----- Records for processing -----
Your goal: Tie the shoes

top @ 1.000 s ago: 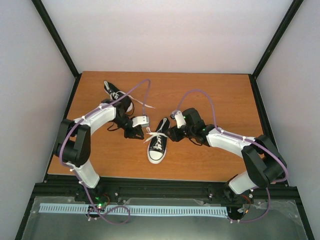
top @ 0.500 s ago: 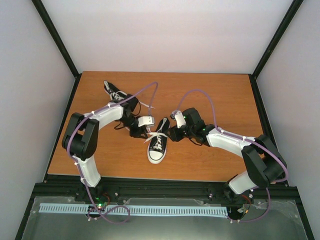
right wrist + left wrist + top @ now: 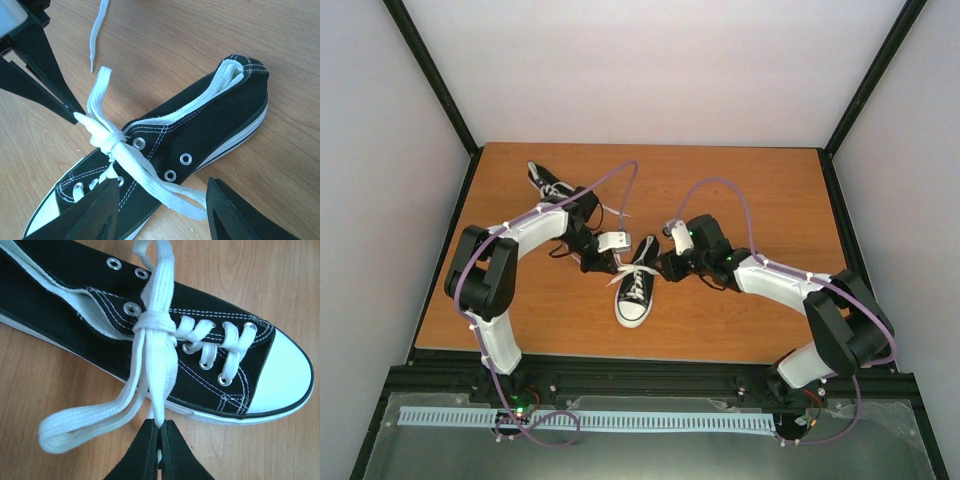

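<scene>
A black sneaker (image 3: 635, 283) with a white toe cap lies mid-table, toe toward the near edge. It fills the left wrist view (image 3: 150, 340) and the right wrist view (image 3: 200, 130). Its white laces (image 3: 155, 325) are knotted over the tongue with loops to both sides. My left gripper (image 3: 160, 432) is shut on one lace loop at the shoe's left side; its black fingers show in the right wrist view (image 3: 40, 85). My right gripper (image 3: 162, 200) is open and straddles the loop (image 3: 175, 192) on the shoe's right side. The second sneaker (image 3: 552, 188) lies at the back left, partly hidden by my left arm.
A loose lace end (image 3: 95, 35) from the far shoe lies on the wooden table (image 3: 740, 310) behind the near shoe. Black frame posts and light walls border the table on three sides.
My left arm has swung in toward the shoe and its gripper has shifted right, up against the laces. The right arm has barely moved.
</scene>
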Tool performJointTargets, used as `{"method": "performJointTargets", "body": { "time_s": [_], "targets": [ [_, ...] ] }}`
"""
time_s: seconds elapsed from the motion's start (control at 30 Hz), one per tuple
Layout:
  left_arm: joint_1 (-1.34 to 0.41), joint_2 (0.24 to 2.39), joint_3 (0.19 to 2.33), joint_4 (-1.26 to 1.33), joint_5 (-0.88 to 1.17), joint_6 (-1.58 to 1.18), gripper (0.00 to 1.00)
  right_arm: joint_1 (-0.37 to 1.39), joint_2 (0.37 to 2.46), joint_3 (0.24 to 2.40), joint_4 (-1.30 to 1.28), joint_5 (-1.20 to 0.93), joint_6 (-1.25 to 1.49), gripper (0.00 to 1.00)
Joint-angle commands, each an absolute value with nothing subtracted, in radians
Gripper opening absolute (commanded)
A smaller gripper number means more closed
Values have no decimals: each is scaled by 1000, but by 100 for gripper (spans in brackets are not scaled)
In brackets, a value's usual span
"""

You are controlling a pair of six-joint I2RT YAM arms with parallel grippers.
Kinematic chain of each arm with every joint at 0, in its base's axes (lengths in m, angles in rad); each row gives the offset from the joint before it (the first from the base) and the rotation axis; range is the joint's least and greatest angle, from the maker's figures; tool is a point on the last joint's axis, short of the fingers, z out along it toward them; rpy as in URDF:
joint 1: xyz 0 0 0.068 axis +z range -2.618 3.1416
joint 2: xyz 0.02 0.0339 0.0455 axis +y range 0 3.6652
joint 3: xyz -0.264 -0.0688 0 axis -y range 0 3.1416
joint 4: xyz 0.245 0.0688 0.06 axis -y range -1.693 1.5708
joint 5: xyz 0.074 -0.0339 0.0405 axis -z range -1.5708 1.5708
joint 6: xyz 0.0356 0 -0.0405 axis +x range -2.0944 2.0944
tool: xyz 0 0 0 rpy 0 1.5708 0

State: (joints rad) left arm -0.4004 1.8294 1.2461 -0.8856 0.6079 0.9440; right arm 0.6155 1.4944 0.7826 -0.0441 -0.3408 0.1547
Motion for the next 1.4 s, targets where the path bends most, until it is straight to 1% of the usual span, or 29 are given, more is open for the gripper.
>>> {"method": "performJointTargets", "body": {
  "time_s": [0.0,0.1,0.17,0.4,0.63,0.73,0.83,1.0,1.13,1.2,1.3,1.37],
  "targets": [
    [-405,1782,1243,-954,588,986,1,607,1459,771,-31,-339,155,50],
    [-405,1747,1197,-959,524,994,1,601,1462,765,-27,-344,159,51],
    [-405,1734,1176,-963,507,991,1,596,1468,764,-16,-359,168,53],
    [-405,1694,1127,-992,530,985,1,586,1508,772,49,-435,242,63],
    [-410,1667,1081,-1003,549,984,1,586,1604,788,82,-421,334,69],
    [-426,1660,1064,-1000,564,978,1,586,1620,788,124,-428,371,73],
    [-447,1660,1045,-984,568,965,1,586,1629,790,159,-449,388,74],
    [-475,1671,1037,-960,561,944,1,585,1645,800,195,-461,412,72],
    [-479,1675,1036,-967,556,955,1,586,1655,817,189,-440,399,67],
    [-479,1676,1030,-959,553,954,2,587,1661,831,179,-428,379,66],
    [-479,1678,1032,-980,561,976,6,588,1663,846,175,-428,346,61],
    [-479,1666,1034,-1055,584,1059,13,588,1665,866,150,-431,323,58]
  ]
}}
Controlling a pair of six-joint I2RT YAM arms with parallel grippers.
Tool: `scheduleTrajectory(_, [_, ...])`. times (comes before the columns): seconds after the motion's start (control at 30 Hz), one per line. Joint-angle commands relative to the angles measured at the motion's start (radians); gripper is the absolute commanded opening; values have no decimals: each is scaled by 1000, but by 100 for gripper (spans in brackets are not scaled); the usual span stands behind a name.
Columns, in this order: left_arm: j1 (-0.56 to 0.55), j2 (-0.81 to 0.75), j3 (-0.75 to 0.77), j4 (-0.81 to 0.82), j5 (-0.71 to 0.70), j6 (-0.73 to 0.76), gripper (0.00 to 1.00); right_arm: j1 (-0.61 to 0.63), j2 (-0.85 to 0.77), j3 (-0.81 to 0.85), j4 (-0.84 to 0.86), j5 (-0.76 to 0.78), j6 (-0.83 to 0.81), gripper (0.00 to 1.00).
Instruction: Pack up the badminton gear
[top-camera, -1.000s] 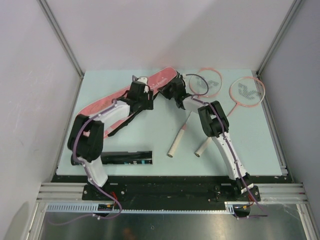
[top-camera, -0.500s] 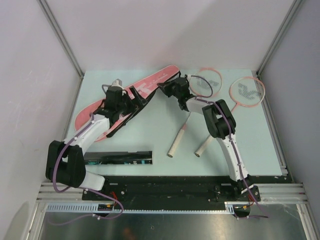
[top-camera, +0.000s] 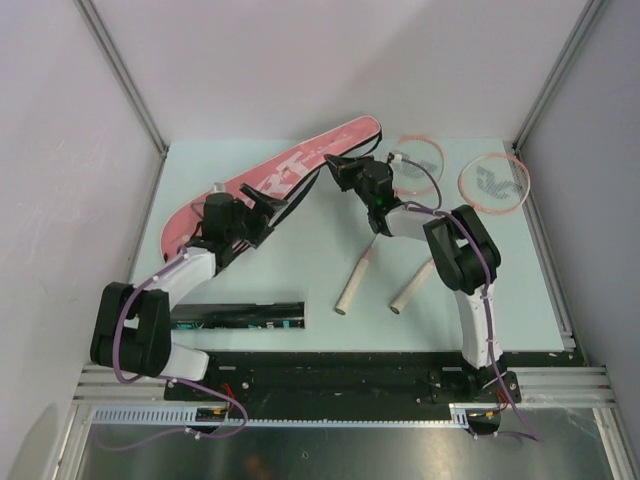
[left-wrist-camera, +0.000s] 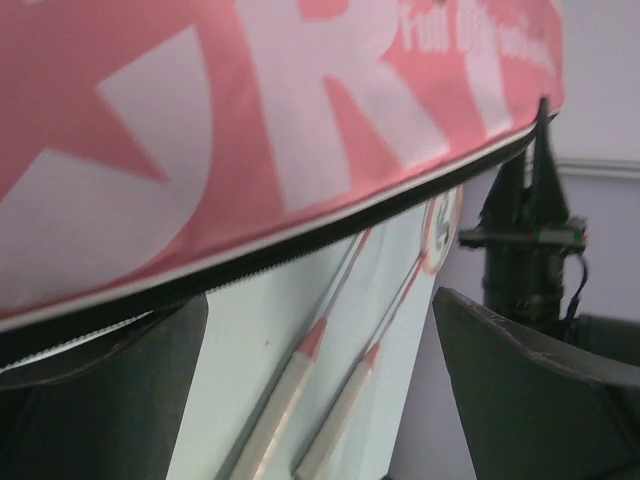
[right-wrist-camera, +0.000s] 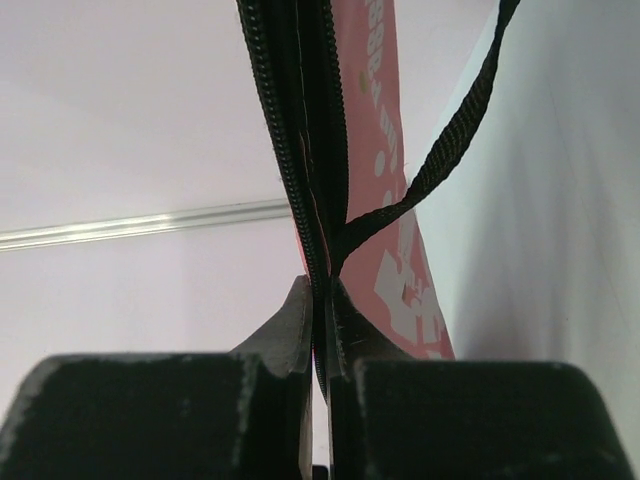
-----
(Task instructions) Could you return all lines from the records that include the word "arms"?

(Response)
You are controlling a pair of six-joint I2RT YAM arms with parallel grippers.
Controlling a pair of six-joint I2RT YAM arms with parallel grippers.

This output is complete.